Omitting the pictures, print every line below exactly as it stands.

SUPPLIED DATA Block Start

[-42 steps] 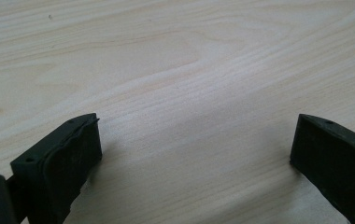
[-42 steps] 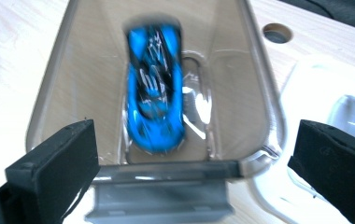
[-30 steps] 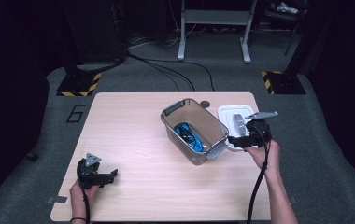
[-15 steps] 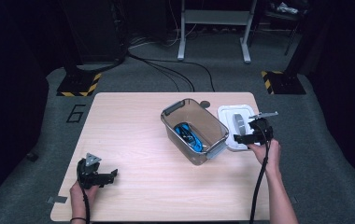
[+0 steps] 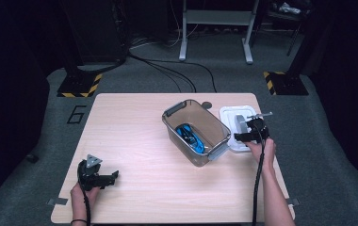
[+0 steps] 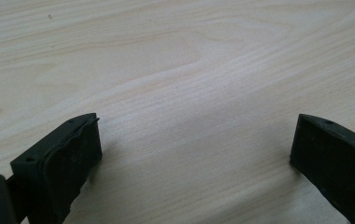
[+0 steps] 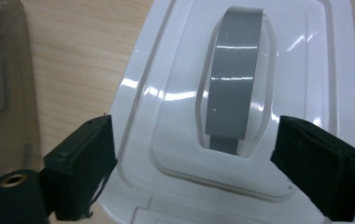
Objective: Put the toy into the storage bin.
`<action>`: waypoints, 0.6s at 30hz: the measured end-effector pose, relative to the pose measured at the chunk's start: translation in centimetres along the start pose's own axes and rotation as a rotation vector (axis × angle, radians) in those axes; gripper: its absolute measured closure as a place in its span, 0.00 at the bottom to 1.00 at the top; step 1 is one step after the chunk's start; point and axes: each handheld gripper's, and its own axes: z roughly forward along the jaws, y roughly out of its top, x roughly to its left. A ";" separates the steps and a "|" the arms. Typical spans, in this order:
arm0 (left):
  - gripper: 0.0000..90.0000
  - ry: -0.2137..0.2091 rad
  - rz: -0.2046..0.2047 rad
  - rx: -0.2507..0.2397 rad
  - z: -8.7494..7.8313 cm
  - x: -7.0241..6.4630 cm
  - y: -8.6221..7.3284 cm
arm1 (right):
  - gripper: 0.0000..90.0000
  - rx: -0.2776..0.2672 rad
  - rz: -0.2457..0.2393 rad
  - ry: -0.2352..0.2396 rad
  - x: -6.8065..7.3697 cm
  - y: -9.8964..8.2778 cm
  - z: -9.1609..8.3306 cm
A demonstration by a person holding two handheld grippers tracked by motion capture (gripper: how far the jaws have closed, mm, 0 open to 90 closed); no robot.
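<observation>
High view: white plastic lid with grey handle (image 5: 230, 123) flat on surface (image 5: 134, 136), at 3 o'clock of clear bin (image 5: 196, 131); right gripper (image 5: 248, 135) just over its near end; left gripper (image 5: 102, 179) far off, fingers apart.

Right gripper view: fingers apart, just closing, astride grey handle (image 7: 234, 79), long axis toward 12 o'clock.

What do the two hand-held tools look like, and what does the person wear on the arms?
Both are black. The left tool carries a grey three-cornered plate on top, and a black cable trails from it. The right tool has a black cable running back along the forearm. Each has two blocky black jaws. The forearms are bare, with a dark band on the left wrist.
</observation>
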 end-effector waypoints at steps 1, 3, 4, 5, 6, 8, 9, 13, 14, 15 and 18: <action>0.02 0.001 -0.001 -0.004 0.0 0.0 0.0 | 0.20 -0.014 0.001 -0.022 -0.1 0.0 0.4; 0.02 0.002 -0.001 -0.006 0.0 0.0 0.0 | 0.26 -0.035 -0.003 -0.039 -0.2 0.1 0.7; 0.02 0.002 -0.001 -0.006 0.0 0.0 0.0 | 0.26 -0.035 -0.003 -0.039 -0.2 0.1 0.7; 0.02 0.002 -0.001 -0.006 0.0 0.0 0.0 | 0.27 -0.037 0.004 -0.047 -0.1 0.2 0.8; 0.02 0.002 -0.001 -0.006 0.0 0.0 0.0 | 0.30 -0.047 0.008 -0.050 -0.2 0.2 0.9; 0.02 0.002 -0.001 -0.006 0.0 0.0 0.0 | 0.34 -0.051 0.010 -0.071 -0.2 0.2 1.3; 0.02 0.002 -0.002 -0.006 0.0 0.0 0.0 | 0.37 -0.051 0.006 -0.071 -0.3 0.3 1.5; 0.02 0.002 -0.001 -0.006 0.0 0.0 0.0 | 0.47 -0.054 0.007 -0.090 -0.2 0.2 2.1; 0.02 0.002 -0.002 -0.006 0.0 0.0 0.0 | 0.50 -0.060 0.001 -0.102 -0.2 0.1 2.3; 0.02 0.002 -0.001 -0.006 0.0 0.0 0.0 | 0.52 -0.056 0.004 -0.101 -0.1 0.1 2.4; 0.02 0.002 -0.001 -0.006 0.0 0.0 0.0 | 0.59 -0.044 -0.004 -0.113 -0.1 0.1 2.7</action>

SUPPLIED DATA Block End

SOLUTION TO THE PROBLEM
[-42 steps] 
[-42 steps] 
[-30 steps] 
[-15 steps] 
[+0 steps] 
[+0 steps] 
[+0 steps] 
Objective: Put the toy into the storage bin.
`<action>`: waypoints, 0.6s at 30hz: the measured end-effector pose, relative to the pose measured at the chunk's start: translation in centimetres along the start pose's own axes and rotation as a rotation vector (axis × angle, radians) in those axes; gripper: its absolute measured closure as a place in its span, 0.00 at the bottom to 1.00 at the top; step 1 is one step after the chunk's start; point and axes: each handheld gripper's, and its own axes: z roughly forward along the jaws, y roughly out of its top, x roughly to its left. A ";" separates the steps and a "|" the arms. Typical spans, in this order:
arm0 (left):
  - gripper: 0.0000..90.0000
  - ry: -0.2137..0.2091 rad
  - rz: -0.2046..0.2047 rad
  - rx: -0.2507..0.2397 rad
  - z: -8.7494..7.8313 cm
  - x: -7.0241..6.4630 cm
  - y: -8.6221..7.3284 cm
arm1 (right):
  - gripper: 0.0000..90.0000
  - rx: -0.2776..0.2672 rad
  - rz: -0.2457..0.2393 rad
  - ry: -0.2352..0.2396 rad
  - x: -6.8065..7.3697 cm
  - y: -9.8964..8.2778 cm
  - z: -9.1609..8.3306 cm
A demonstration by a person holding two handheld grippers tracked by motion capture (gripper: how far the jaws have closed, mm, 0 open to 90 closed); no robot.
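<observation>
High view: white plastic lid with grey handle (image 5: 230, 123) flat on surface (image 5: 134, 136), at 3 o'clock of clear bin (image 5: 196, 131); right gripper (image 5: 248, 135) just over its near end; left gripper (image 5: 102, 179) far off, fingers apart.

Right gripper view: fingers apart, just closing, astride grey handle (image 7: 234, 79), long axis toward 12 o'clock.

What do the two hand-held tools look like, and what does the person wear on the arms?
Both are black. The left tool carries a grey three-cornered plate on top, and a black cable trails from it. The right tool has a black cable running back along the forearm. Each has two blocky black jaws. The forearms are bare, with a dark band on the left wrist.
</observation>
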 end-effector waypoints at steps 1, 3, 4, 5, 6, 8, 9, 13, 14, 15 and 18: <action>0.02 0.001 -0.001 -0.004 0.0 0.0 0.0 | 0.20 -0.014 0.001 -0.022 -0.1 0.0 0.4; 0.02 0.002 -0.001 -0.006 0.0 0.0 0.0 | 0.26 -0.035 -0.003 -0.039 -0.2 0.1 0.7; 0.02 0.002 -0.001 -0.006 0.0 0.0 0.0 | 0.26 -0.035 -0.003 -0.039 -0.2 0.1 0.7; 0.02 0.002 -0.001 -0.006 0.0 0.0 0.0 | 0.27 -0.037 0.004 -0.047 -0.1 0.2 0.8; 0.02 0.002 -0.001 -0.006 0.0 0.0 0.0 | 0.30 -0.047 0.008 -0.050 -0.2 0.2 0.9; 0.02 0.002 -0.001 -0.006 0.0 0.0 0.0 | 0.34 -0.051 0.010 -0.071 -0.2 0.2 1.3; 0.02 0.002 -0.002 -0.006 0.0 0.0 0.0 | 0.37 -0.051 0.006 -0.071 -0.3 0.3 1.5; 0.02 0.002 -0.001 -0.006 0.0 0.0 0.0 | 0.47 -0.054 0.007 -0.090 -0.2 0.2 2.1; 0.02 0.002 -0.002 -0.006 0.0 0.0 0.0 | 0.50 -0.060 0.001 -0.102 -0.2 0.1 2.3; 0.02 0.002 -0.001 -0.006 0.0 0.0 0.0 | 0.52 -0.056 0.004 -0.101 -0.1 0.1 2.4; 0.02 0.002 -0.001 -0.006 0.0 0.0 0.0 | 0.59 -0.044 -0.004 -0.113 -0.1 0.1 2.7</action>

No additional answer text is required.